警備業の魅力を業界の内外に発信する広報啓発活動として、全警協広報プロジェクトチームが制作した。都道府県警備業協会や加盟員に向けて積極的な動画の活用、周知を呼び掛けている。

慢性的な人材不足を背景として複数の警備業協会、警備会社が求職者に向けたウェブ動画を制作してきた。その多くは、実際の警備員が登場して業務について説明するスタイルだった。

「静かなヒーロー」は、NHKのドラマや映画、舞台で活躍中の俳優陣が、ベテラン警備員、警備員になろうとする青年などを演じている。

主人公は、娘の誕生をきっかけに警備の仕事に就き、経験を積んできた。「日常の安全と安心をつくる職業」に誇りを持っている。美術館の警備では、来場者に丁寧に対応し事故の芽を摘む。部署異動で交通誘導警備の教育担当となり、夜間の工事現場を巡回。新人警備員に対しては、仕事のやりがいを飾らぬ言葉で語り、内に秘めたプライドを打ち明ける。

持ち場の安全安心を守り続ける警備員は「静かなヒーロー」であることが、じんわりと伝わってくる短編ムービーだ。“街で警備員を見かけるが、どのような仕事をしているか知らない”という人たちに、また、警備業界で働いている人や新たに警備員として働こうとする人に見てほしい。
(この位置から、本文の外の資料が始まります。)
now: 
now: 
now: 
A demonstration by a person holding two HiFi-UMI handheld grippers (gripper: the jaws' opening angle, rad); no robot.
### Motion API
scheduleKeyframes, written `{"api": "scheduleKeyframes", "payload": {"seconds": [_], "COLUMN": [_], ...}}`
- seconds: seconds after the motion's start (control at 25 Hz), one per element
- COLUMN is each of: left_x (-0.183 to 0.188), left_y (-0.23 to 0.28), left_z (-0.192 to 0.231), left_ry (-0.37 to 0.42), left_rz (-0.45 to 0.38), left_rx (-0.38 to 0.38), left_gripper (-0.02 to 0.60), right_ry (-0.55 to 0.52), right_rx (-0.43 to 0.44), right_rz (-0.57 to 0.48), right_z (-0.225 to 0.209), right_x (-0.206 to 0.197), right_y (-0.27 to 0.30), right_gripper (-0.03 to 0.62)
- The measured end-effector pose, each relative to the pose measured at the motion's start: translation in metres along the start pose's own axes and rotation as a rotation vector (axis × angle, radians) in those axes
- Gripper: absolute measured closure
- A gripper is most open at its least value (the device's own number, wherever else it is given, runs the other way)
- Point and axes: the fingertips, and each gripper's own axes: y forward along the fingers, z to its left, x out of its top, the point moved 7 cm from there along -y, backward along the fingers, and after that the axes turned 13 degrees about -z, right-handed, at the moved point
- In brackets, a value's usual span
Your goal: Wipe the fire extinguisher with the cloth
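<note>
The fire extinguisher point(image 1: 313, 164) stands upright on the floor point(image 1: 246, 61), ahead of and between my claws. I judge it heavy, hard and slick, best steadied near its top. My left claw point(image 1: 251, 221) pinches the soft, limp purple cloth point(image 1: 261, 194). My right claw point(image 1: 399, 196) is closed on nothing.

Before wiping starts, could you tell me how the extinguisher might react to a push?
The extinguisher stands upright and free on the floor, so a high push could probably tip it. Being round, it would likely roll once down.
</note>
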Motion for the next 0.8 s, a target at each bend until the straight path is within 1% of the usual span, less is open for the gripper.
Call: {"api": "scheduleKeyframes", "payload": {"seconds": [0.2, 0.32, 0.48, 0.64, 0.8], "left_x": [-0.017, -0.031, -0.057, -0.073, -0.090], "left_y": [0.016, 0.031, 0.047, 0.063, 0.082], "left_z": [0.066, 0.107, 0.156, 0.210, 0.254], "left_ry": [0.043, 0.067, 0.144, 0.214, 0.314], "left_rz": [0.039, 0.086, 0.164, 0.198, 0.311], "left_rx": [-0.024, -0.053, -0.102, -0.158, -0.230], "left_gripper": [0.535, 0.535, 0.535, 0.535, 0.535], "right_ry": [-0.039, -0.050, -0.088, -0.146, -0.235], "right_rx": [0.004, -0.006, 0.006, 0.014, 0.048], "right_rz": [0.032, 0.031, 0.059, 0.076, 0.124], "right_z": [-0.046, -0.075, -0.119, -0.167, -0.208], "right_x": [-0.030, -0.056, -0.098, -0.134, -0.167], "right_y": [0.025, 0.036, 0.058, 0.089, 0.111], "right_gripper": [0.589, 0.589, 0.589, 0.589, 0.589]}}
一般に警備員は、歩行者やドライバーに“協力をお願いする”立場で業務を行っている。警察官と違って法的な権限は持っていない。警備員の存在を軽んじる相手からの暴言など、カスタマーハラスメントに直面する場合もある。

しかし、担当エリアの安全に関することなら、警備員一人ひとりが現場の主人公。誇りを胸に業務を遂行することで人々や社会の安全安心は守られ、社業と業界の発展につながる。

警備員のために、経営者のさらなる取り組みは重要だ。手厚い教育訓練によるスキルアップ、処遇改善、働きやすい職場づくりなどを推進することで、より多くの「静かなヒーロー」が育成され、定着するに違いない。